On 18 January, the Toronto Star reported that the city of Toronto was moving to upgrade and consolidate its city-wide networks under a single organization to oversee the city’s cybersecurity. This decision comes after the Toronto Zoo and Toronto Public Library were both hit with ransomware, with the criminals demanding millions as ransom.
This effort by Toronto is going to be the direction more cities take as its networks are increasingly targeted. While large cities like Toronto are likely to have a relatively easy time doing so, small towns are likely to face greater difficulty due to cost, knowledge, and access.
On 26 January, NORAD announced that the Canadian Air Defence Sector (CADS) successfully carried out a demonstration of cloud-based command and control (CBC2). CADS, based out of 22 Wing/Canadian Forces Base North Bay (Ontario). CBC2 has many purposes, but the basic to understand is that under pan-domain and JADC2, data has supremacy. Data is used for targeting, command, intelligence, and much more. By incorporating AI/ML, they are able to process incoming data to better inform decision making.
NORAD’s Eastern Air Defence Sector stood up similar CBC2 last year.
On 30 January, CBC news reported that Global Affairs Canada is responding to a major “data security breach” following “malicious cyber activity.” Amid some high level incident disclosures over the past year, there is nothing yet to indicate if this breach is related to any of those or this is something new. Canada and Global Affairs Canada rarely release details of the incident.

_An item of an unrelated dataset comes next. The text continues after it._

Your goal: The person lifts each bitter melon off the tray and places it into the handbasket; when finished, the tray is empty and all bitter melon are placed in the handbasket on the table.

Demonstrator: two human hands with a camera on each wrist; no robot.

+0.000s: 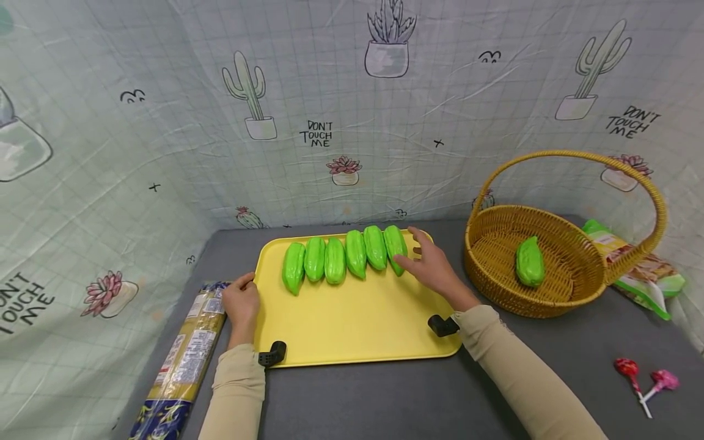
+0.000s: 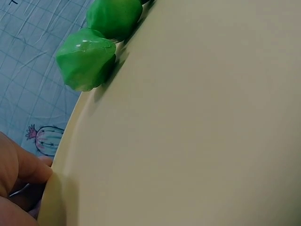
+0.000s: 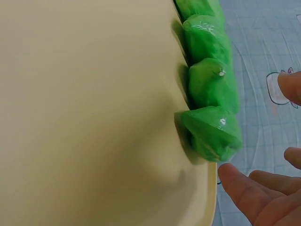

A few years ago, Global Affairs Canada responded to a ransomware attack on the organization.
on 31 January, it was reported that Canada’s Minister for Innovation, Science and Industry François-Phillippe Champagne and the United Kingdom’s Technology Secretary Michelle Donelan signed a MoU collaborate on computer power needed to advance AI research and development.
This agreement is a big win for both countries as AI compute power is something not often discussed yet, but will be an increasing issue as AI/ML requires greater compute power. This will directly lead to a secondary market in the AI/ML to reduce the compute power needed to run models or to specifically provide compute power for AI/ML.